The Oklahoma/Texas contingent had decided to hike back down to their car this afternoon so I hung out and chatted with the group while Alan and Jackie packed up their stuff. After a while I felt like a nap so I laid down while Alan and Jackie finished packing and waited for Barry. Barry showed up a little later, packed up his stuff, and the Colorado contingent said goodbye as they headed down the trail. I didn’t envy them the long hike down to the car after already spending eight hours on the mountain. Frankly I was feeling really whipped myself. I hung out a little talking with Aaron, Ellen and Vern until the storm clouds finally closed in. We all retreated to our tents and then the skies let loose with a vengeance. Hail, rain, crashing thunder, and violent flashes of lighting bombarded us for more than an hour. However, it was nice to be snuggled in the tent while this went on. I wonder how many unfortunates had to experience this up on the Challenger Point ridge. That would not be fun! As it turns out Alan, Jackie, and Barry almost made it to the car without getting dumped on . . . but not quite. The got drenched in the last half mile of their hike out.
After the storm passed I got up and fixed dinner and chatted with Aaron, Ellen, and Vern. They were still considering going after Adams the next day but I had pretty much ruled it out. I was feeling really exhausted and I didn’t want to push it. I told them to wake me up in the morning before they headed out. After the sun went down the temperature began to drop rapidly and I got cold. I said my goodnights and retreated to the warmth and comfort of my sleeping bag.

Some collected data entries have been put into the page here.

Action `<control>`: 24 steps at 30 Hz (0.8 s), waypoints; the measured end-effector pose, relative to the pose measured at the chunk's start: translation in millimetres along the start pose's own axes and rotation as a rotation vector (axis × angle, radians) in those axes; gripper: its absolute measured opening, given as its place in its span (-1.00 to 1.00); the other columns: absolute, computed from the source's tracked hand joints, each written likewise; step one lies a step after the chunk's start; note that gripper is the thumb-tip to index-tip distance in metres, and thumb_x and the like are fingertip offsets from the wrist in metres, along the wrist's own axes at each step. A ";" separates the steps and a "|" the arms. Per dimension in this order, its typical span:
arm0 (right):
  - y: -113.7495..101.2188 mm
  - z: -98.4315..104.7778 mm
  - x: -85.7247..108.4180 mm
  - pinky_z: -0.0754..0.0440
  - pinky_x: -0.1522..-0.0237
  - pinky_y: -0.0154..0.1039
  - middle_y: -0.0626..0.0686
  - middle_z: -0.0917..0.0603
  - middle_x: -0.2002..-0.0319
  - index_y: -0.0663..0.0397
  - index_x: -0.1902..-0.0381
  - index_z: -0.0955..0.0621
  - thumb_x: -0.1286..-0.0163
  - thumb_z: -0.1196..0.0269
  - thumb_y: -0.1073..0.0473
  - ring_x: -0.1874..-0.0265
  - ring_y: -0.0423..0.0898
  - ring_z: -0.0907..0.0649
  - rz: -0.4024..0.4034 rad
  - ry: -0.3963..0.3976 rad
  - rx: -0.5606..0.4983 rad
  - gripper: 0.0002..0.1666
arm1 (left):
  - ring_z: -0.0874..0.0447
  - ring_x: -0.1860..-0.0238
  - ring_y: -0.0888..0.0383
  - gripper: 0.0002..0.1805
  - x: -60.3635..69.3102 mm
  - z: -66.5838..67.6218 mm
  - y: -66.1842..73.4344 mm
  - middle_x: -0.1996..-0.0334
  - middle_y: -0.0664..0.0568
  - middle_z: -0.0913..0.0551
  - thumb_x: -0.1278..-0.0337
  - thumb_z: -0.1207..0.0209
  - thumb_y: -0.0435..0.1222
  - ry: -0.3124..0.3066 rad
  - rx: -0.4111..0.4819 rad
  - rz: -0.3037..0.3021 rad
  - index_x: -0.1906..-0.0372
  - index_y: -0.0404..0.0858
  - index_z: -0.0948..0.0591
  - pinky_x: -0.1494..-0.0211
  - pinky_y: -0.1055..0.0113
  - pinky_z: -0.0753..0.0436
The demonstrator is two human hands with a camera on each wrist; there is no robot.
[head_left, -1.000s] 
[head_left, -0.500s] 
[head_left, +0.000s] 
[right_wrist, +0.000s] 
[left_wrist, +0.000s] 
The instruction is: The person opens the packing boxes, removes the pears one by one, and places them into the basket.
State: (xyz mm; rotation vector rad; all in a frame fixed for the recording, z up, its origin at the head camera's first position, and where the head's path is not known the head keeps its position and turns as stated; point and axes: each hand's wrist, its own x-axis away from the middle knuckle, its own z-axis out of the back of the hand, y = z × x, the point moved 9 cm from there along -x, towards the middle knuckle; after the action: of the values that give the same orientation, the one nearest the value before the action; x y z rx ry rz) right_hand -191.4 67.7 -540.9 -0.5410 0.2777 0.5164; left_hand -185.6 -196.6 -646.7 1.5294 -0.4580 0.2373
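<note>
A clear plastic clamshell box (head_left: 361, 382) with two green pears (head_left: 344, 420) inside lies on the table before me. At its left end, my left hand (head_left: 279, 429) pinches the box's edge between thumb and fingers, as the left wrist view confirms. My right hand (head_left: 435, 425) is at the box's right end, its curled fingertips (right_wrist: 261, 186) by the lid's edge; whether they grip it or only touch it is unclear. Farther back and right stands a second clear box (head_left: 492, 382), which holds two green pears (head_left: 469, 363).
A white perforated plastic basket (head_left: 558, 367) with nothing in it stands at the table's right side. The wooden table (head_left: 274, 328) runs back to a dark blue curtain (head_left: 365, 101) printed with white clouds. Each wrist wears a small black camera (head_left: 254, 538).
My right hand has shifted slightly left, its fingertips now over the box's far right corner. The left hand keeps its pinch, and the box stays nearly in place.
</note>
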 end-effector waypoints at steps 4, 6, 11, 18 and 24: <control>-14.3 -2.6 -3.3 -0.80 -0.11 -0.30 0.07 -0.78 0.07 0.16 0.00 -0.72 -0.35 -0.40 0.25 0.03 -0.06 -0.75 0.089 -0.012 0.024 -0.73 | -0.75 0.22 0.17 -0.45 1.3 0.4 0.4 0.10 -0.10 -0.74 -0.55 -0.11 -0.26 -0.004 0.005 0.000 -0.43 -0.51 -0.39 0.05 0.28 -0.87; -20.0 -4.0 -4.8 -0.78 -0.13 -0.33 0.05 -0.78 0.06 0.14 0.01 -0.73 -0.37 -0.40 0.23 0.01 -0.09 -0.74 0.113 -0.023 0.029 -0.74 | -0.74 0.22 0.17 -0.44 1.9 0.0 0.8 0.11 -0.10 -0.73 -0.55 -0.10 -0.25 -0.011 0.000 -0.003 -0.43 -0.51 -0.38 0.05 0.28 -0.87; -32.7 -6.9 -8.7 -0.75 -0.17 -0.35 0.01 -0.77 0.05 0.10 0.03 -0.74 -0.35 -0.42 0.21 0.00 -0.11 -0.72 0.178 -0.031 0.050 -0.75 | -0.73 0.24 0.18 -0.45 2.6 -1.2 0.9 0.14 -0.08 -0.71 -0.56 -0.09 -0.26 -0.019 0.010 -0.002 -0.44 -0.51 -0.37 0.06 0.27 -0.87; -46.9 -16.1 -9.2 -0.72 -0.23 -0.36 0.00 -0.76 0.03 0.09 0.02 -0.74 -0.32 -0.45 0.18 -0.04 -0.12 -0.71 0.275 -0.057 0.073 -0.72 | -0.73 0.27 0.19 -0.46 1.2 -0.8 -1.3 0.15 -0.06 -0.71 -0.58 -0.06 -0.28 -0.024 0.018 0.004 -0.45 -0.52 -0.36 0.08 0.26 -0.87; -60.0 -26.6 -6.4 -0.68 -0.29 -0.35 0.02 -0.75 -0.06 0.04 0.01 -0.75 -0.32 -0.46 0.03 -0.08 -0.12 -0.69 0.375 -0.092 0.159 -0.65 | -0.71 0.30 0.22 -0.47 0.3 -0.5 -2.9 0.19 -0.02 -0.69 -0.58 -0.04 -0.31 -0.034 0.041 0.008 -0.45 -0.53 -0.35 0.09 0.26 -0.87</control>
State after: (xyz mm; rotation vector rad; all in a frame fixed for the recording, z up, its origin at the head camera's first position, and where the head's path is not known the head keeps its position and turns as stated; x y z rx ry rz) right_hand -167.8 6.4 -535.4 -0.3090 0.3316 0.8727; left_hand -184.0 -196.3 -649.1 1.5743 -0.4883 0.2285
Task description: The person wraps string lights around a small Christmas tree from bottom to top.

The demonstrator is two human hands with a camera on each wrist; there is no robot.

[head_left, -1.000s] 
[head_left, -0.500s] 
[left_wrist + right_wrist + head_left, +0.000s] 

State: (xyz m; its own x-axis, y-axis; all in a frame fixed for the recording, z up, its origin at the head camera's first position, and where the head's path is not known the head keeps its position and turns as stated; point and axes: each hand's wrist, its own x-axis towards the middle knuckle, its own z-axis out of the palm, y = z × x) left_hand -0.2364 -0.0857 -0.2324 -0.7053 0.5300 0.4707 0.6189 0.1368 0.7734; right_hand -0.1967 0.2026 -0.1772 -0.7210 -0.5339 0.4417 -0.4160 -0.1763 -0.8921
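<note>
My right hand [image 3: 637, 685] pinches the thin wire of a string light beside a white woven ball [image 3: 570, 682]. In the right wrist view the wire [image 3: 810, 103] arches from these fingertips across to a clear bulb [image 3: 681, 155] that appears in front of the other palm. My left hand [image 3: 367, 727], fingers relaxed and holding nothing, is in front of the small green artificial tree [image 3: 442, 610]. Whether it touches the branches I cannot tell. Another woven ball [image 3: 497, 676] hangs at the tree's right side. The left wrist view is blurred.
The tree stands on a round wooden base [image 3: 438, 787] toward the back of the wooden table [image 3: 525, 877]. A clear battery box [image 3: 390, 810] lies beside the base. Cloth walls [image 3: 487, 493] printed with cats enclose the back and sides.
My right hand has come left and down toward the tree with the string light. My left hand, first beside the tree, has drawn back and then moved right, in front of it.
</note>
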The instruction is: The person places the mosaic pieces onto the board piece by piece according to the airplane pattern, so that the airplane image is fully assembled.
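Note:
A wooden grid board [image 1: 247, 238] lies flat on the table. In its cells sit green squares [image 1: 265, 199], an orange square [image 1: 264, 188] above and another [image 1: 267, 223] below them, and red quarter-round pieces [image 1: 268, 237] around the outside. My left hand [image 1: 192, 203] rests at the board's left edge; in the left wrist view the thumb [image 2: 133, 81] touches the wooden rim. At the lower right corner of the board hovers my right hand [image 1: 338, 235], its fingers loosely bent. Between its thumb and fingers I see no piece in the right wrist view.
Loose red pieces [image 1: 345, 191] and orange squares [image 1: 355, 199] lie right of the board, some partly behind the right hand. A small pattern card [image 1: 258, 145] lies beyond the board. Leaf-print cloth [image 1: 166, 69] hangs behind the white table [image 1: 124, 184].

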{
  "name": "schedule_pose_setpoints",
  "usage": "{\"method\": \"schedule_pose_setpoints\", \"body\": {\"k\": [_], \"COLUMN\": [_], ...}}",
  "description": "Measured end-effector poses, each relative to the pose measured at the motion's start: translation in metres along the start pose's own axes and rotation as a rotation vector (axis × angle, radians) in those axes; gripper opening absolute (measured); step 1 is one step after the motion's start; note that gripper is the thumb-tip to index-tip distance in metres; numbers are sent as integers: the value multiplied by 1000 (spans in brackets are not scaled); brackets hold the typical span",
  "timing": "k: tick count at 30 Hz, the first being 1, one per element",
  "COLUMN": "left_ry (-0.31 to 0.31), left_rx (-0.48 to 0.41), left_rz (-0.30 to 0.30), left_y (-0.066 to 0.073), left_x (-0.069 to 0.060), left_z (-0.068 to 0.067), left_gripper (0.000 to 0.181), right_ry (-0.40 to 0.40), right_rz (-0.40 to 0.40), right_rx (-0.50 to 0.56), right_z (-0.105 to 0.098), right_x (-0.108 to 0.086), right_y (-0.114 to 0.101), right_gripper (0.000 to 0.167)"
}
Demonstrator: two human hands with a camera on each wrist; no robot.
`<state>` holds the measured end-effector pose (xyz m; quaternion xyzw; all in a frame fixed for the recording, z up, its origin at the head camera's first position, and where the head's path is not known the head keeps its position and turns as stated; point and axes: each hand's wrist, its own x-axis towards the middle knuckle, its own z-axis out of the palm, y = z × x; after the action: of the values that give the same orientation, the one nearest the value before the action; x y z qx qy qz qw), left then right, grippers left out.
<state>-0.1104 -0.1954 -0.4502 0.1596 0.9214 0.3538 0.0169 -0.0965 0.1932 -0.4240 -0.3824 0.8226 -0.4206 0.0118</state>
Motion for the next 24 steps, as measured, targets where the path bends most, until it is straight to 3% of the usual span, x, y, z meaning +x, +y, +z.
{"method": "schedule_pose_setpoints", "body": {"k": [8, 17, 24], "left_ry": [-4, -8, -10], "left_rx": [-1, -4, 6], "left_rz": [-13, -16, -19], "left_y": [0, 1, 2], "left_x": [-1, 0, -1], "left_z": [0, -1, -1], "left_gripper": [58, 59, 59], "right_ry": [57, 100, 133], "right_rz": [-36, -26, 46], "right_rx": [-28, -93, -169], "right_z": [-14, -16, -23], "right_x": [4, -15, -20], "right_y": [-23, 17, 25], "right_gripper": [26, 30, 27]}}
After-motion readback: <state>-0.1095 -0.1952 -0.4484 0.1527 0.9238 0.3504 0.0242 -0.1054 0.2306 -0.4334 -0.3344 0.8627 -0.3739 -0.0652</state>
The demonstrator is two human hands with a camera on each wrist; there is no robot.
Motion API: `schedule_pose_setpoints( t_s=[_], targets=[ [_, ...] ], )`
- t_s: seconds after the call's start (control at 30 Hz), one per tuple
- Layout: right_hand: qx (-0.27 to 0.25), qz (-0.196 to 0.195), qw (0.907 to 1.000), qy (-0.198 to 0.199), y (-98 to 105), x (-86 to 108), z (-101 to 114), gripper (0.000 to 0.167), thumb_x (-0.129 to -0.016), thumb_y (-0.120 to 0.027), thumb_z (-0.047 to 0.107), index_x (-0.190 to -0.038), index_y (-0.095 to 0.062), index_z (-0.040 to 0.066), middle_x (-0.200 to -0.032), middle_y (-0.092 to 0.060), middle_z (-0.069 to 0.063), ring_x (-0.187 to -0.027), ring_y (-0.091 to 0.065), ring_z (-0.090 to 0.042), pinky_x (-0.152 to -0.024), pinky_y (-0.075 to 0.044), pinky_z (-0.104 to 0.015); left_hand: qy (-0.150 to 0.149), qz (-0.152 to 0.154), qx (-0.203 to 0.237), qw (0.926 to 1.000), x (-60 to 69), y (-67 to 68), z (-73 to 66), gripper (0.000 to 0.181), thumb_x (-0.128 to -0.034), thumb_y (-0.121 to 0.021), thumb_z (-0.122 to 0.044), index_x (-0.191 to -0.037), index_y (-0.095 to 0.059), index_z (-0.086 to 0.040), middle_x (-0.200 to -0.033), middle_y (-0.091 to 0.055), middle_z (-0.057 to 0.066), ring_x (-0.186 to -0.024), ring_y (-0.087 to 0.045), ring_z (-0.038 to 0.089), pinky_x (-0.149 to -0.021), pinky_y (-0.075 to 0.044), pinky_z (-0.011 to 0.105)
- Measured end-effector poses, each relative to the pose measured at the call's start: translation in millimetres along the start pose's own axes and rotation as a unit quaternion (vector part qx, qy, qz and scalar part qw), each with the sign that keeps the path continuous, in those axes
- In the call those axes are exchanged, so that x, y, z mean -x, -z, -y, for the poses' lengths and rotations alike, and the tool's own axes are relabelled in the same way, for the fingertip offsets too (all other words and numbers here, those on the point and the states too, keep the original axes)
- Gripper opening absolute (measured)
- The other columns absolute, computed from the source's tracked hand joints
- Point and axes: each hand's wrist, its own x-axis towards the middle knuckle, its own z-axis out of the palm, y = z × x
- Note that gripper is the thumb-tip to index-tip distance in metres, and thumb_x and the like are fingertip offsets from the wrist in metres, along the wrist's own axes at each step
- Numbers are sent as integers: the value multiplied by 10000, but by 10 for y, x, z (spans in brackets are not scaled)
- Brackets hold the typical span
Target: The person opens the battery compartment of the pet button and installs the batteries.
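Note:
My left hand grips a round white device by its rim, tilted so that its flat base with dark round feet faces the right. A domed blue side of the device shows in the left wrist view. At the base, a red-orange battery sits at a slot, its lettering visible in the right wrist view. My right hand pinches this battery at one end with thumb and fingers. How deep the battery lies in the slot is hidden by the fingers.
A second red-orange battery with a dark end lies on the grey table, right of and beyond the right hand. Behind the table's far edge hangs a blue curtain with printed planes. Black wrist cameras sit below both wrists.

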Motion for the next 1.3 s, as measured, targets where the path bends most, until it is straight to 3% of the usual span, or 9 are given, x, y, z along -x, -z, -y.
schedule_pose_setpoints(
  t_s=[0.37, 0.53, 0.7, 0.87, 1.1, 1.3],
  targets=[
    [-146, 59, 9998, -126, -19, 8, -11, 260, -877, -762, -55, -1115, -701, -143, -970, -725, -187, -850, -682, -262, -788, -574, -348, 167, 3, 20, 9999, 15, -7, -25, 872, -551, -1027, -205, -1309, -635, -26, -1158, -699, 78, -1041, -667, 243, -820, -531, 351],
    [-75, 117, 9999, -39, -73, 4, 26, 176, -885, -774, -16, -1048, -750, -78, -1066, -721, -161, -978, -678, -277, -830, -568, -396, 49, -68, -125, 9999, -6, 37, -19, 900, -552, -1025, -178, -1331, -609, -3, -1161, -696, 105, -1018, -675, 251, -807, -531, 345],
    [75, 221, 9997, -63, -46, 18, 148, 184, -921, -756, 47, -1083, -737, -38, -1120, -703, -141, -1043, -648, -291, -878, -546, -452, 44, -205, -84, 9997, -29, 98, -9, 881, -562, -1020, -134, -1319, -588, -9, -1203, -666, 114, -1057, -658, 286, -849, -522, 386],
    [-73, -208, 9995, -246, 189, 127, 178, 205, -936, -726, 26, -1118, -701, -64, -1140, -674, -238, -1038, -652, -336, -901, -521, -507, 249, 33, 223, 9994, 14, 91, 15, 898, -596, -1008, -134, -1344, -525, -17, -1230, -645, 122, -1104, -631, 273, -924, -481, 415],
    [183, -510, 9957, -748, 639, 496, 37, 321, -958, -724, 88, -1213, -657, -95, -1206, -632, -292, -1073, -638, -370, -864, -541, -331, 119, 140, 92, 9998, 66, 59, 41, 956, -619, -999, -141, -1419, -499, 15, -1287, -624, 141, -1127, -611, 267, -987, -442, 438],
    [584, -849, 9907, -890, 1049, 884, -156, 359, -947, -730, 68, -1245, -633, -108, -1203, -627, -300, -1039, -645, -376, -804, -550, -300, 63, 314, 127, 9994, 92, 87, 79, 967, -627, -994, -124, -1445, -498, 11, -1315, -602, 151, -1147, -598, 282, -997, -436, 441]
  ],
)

Aaron woke me at about 8:00 saying that they were all packed up and headed back to the car. They had opted to forgo Adams because Vern’s feet were hurting him, Aaron’s back was hurting him, and they didn’t want to get caught in afternoon weather like the day before. I said goodbye and lazed in the tent for another our before dragging myself out at 9:00. When I stumbled out of the tent I found my tent covered with a layer of ice. It must have got quite chilly that night! Everyone who had been camping in the area had already departed and I had the valley to myself as I leisurely packed up my stuff.
I took my time making my way back to the car and arrived about 12:30. I piled into the car and drove up to Buena Vista where I went to the hamburger joint on the main drag (I forget the name but it may be K’s). They have great burgers, fries, and shakes. However when I pulled in there was huge line and tons of people milling about so I decided to pass it up and went to Seven-Eleven instead for a hotdog while I filled up the gas tank.
After that I drove down to my parents’ house in Denver for a shower and dinner. My parents’ had taped the network TV coverage of the Tour de France (which totally sucked) so I watched that with ‘em. I realize that the mainstream public doesn’t give a crap about the race except to get warm fuzzies over Lance Armstrong, but there is a lot more to the race than just Lance. For instance, it would have been nice if they’d said who won the frickin’ stage! Or who won the green jersey! In other cycling news that I missed over the weekend Tom Danielson smashed the Mount Evans record by over four minutes. That guy is an animal and I hope to hear big things from him in the future. Anywho, after catching up on the cycling news I left Denver and picked up the wife at the airport on the way back up to Fort Collins.
It had been a long, fun weekend. If you count Challenger Point, that makes thirteen fourteeners for me.